EXERCISE BRIEF:
Work out how many lines of the listing below include the string "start", and give that number alone.

[[ GIVEN INFORMATION open ]]

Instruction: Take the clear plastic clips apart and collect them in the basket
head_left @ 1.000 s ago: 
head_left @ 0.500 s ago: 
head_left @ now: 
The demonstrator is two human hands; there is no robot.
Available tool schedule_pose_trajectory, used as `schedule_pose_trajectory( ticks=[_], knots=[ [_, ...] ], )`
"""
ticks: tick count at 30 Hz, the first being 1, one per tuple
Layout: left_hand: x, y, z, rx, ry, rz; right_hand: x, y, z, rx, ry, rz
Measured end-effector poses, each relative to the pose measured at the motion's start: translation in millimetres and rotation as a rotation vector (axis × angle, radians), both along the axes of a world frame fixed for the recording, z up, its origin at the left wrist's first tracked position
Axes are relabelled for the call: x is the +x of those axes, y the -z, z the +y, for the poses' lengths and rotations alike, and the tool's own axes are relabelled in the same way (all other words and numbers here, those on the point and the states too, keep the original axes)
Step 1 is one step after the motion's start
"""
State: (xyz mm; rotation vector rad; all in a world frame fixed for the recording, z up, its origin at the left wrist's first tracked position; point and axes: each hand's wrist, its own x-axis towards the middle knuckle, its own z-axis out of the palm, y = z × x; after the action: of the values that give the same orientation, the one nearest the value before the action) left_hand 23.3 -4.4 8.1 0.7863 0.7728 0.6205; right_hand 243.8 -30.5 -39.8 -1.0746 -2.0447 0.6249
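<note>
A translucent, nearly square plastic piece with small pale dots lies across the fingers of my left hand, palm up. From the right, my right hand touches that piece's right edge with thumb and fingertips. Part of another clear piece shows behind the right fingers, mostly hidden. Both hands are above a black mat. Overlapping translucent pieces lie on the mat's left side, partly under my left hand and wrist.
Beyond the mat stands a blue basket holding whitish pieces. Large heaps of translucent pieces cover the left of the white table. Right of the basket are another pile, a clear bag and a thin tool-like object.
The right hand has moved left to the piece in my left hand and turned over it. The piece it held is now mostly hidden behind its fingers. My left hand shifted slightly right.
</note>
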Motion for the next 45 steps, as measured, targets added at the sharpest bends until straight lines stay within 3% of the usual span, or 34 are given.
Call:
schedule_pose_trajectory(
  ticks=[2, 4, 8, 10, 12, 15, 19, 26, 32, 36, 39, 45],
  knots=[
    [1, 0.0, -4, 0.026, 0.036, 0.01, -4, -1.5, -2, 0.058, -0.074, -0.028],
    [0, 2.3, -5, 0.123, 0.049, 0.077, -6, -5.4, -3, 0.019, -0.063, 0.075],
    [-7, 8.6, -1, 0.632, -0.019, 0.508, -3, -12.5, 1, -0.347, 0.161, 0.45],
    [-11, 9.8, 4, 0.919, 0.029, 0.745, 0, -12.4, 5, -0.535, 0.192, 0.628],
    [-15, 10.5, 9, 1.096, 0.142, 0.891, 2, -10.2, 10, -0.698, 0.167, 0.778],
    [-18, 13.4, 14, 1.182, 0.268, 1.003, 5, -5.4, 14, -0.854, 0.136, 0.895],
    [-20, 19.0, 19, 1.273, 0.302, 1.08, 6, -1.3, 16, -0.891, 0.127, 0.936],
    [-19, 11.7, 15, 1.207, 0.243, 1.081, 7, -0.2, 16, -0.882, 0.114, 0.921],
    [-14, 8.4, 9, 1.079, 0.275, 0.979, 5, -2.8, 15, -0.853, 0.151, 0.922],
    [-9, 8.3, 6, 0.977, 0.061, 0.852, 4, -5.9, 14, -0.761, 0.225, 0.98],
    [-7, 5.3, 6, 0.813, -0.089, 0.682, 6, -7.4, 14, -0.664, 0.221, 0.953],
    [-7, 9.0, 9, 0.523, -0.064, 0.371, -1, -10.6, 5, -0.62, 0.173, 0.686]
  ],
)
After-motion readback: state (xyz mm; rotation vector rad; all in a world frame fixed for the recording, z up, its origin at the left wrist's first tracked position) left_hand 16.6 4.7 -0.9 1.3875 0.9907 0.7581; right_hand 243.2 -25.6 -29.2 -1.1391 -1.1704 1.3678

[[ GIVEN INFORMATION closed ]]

EXERCISE OUTPUT:
2